TO DO: Which lines of the listing hold the string "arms"? Show each of them.
*****
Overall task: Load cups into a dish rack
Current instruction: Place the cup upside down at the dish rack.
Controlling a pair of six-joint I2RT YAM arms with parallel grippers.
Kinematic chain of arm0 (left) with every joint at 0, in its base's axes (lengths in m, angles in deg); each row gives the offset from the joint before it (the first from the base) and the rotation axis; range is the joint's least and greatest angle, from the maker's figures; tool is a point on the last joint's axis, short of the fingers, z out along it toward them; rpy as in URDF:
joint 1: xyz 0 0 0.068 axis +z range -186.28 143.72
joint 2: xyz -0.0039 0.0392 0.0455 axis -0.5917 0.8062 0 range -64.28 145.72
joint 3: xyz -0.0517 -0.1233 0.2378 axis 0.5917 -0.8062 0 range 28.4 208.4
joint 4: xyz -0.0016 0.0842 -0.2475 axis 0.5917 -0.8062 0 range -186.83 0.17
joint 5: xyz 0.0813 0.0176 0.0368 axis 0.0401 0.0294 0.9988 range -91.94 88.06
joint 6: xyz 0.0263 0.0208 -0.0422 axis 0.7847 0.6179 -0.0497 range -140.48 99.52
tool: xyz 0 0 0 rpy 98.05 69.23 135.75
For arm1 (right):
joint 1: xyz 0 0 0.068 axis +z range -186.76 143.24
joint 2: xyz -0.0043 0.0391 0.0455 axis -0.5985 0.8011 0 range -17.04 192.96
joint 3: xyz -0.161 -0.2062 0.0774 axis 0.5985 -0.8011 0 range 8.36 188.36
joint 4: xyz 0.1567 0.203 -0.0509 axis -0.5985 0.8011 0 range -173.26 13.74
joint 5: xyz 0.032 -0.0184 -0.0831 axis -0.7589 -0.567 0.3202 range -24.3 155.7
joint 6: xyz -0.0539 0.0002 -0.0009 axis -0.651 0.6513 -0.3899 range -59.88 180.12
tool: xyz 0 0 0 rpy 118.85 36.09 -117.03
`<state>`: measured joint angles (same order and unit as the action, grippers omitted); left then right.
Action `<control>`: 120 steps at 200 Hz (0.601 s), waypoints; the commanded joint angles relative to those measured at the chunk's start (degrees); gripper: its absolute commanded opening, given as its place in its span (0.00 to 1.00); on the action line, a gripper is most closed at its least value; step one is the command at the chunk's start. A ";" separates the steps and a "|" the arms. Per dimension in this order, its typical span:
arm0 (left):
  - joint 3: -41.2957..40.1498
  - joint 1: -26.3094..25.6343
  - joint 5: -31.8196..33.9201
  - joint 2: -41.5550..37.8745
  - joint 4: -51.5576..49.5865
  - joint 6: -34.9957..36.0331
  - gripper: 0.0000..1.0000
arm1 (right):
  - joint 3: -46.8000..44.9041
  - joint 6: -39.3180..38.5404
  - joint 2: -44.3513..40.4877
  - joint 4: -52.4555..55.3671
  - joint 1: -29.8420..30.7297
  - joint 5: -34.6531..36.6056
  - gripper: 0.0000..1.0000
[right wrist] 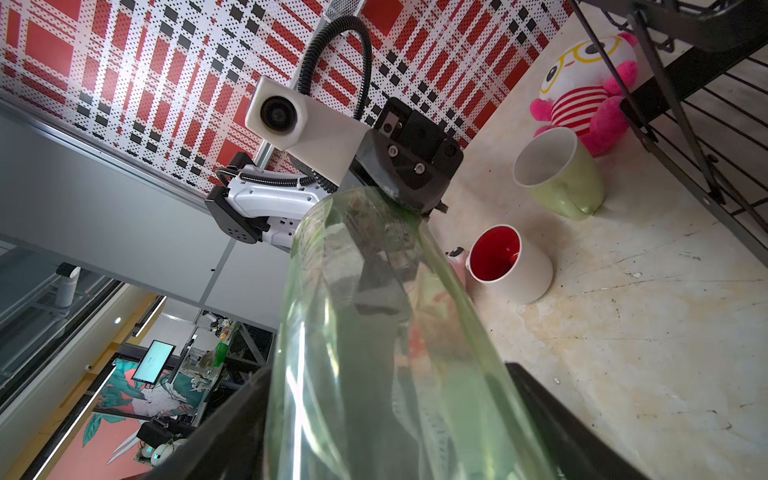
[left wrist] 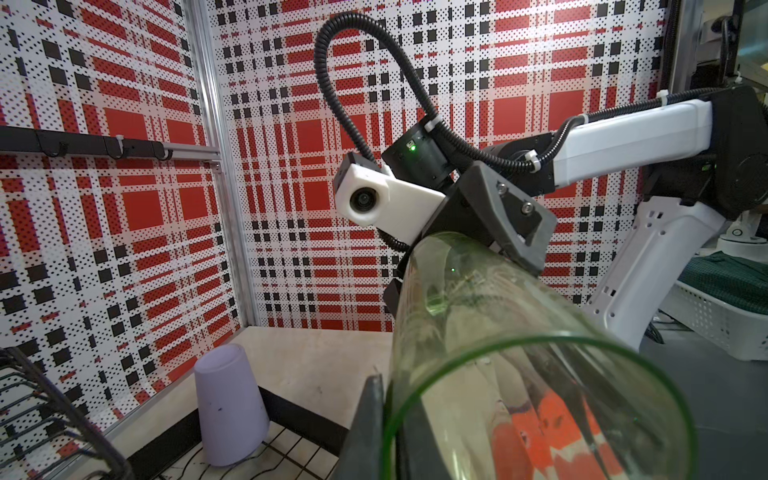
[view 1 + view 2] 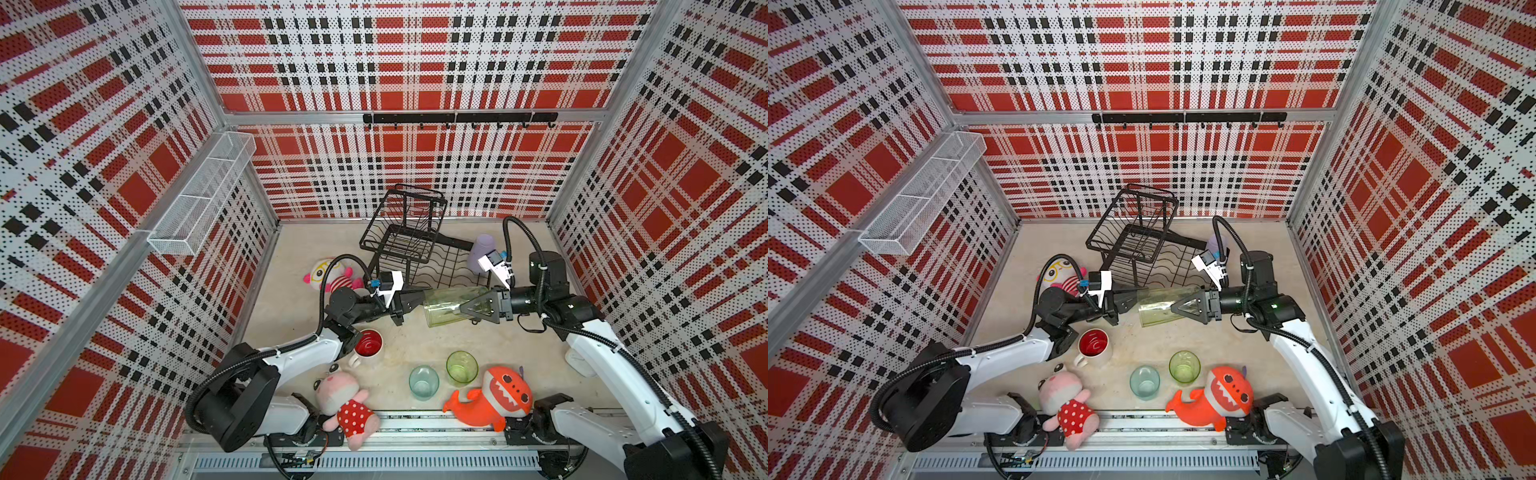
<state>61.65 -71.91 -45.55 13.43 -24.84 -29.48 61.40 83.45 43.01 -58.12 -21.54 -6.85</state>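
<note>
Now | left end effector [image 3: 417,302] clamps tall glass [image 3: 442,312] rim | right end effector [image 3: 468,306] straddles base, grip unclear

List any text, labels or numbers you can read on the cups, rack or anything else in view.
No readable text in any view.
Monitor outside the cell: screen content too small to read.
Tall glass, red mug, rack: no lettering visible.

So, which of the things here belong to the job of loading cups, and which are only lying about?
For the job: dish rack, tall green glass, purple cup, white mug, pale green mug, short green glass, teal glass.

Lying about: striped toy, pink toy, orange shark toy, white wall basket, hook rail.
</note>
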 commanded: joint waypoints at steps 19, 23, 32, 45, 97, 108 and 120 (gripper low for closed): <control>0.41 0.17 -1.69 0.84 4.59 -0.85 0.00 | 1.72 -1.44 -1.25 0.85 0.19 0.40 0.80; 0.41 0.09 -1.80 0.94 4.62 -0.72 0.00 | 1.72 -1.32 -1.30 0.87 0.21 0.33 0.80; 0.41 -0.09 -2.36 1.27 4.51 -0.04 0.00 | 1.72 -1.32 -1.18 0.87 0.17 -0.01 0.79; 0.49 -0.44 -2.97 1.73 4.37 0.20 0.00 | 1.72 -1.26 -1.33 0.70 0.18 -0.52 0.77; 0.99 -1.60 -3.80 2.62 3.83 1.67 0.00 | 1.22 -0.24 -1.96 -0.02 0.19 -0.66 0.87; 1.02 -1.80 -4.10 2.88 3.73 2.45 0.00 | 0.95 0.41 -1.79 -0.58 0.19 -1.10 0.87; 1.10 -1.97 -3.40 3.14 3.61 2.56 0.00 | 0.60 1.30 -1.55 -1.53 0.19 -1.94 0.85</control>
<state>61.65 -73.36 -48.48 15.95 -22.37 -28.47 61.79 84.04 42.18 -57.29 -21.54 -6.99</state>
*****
SOLUTION TO THIS PROBLEM:
Controlling a pair of six-joint I2RT YAM arms with parallel grippers.
Action `<control>`: 120 steps at 200 Hz (0.601 s), waypoints; the commanded joint angles relative to those measured at the chunk's start (degrees); gripper: its absolute commanded opening, given as its place in its span (0.00 to 1.00); on the action line, a gripper is most closed at its least value; step one is the command at the chunk's start. A ";" separates the steps and a "|" the arms. Per dimension in this order, its typical span:

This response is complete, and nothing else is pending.